アラムコが株式追加放出 IPO調達額3.2兆円に
【ドバイ=岐部秀光】サウジアラビアの国営石油会社サウジアラムコは12日、国内証券取引所タダウルに株式を追加放出したと発表した。2019年12月の公開で史上最高となった新規株式公開(IPO)によるアラムコの資金調達額は294億ドル(約3兆2千億円)に膨らんだ。
追加放出は、アラムコが引受証券会社とのあいだでむすんだ「グリーン・シュー・オプション」という価格安定のための契約にもとづく。担当金融機関の米ゴールドマンサックスがオプションの権利を行使した。アラムコが公開日の30億株に加え4億5000万株を追加放出し、38億ドルを新規調達した。
サウジはIPOによって得た巨額の資金を、インフラ整備など非石油部門への投資に振り向ける計画。皇太子が旗振り役である「石油にたよらない経済づくり」の改革の資金となる。

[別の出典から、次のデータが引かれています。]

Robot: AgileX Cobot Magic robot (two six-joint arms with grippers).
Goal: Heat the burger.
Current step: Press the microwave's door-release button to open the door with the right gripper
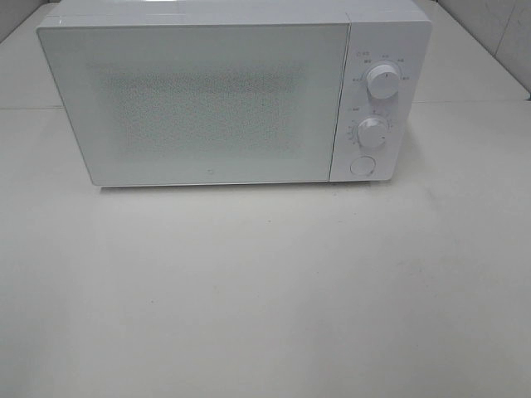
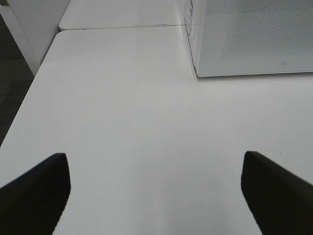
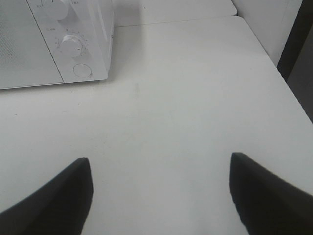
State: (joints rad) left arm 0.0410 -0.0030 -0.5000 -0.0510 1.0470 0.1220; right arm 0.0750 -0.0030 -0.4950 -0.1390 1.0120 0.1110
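- I see the left gripper (image 2: 154,159) angled down over the white table (image 2: 127,98), jaws wide apart.
- Right gripper (image 3: 159,159) in the same pose, jaws spread, closed microwave (image 3: 29,49) ahead.

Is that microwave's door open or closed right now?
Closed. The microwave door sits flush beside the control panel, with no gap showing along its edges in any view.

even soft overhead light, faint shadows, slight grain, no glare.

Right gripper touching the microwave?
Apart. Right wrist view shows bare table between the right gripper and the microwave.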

アラムコ株は公開当初こそ急騰し、実力者ムハンマド皇太子が主張する時価総額「2兆ドル」を突破したが、その後は米イラン対立をめぐる緊張などから低迷した。危機にともない上昇した原油価格による収益の押し上げよりも、アラムコが抱えるリスクの高まりが市場で強く意識されたからだ。
12日の終値にもとづく時価総額は1兆8500億ドルで、米アップルなどを大幅に上回る「世界最大の価値を持つ企業」の看板は揺らいでいない。ただ、株価はピークに比べると8%安い水準で、皇太子の主張する2兆ドルにも届いていない。